UNTERLASSENE HILFELEISTUNG AUF HOHER SEE LÄSST SICH VERMEIDEN
: Geld oder Leben

Brutaler kann der Konflikt „Geld oder Leben“ kaum aussehen. Wer als Kapitän auf hoher See ein sinkendes Schiff passiert, muss sich entscheiden. Das internationale Seerecht verpflichtet ihn zur Hilfe, aber sie kann teuer werden. Für einen Frachter wie die norwegische „Tampa“, die 438 meist afghanische Flüchtlinge vor der indonesischen Küste aus dem Wasser gefischt hat, fallen schnell hunderttausende Dollar Kosten an – vor allem, wenn sich die Suche nach einem Aufnahmeland in die Länge zieht. Üblicherweise trachten Unternehmen danach, Gewinne zu privatisieren und Verluste zu sozialisieren. Im Fall der „Tampa“ ist es genau andersherum: Die Verluste werden privatisiert, die Gewinne sozialisiert.
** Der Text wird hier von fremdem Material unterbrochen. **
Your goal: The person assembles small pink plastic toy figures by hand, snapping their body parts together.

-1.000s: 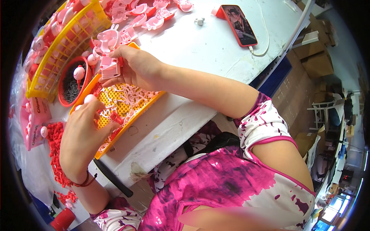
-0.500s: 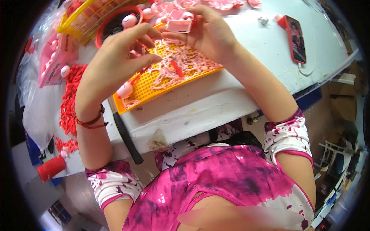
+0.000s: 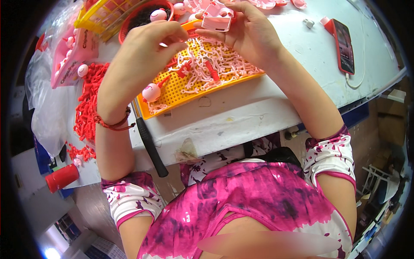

Nun steigt der wirtschaftliche Druck auf einen Kapitän noch mehr, besonders nachts: Stoppen oder . . . wegschauen, weiterfahren und hoffen, dass sich niemand den Schiffsnamen gemerkt hat oder es keine Überlebenden gibt. Wie viele Menschen durch unterlassene Hilfeleistung auf See schon den Tod gefunden haben, kann niemand sagen. Die zunehmende Armutswanderung wird solche Fälle aber häufiger werden lassen.

Dabei sind solche Katastrophen mit einfachen Mitteln zu verhindern. Schon heute versichern britische Spezialagenturen das Schadensrisiko durch Seenotrettung. Aber ohne dazu gezwungen zu werden, leisten sich nur wenige Verfrachter diese Prämienzahlungen. Hilfreicher wäre ein Fonds bei einer weltweit präsenten Seefahrtsbehörde, etwa der International Maritime Organization. Der Fonds würde mit Zahlungszusagen über ein paar Millionen Dollar ausgestattet, kommerziell verwaltet und käme dafür auf, den Reedereien die Kosten zu erstatten, die ihnen durch die Rettungspflicht entstanden sind. Einzahlen könnten die Mitgliedsländer der OECD, auf die ohnehin der größte Teil des Schiffs- und Frachtverkehrs entfällt.

So einfach wäre ein furchtbares Folgeproblem der internationalen Flüchtlingsmigration beseitigt: dass Menschen ertrinken müssen, weil Kapitänen oder Reedern die Rettung zu teuer kommt.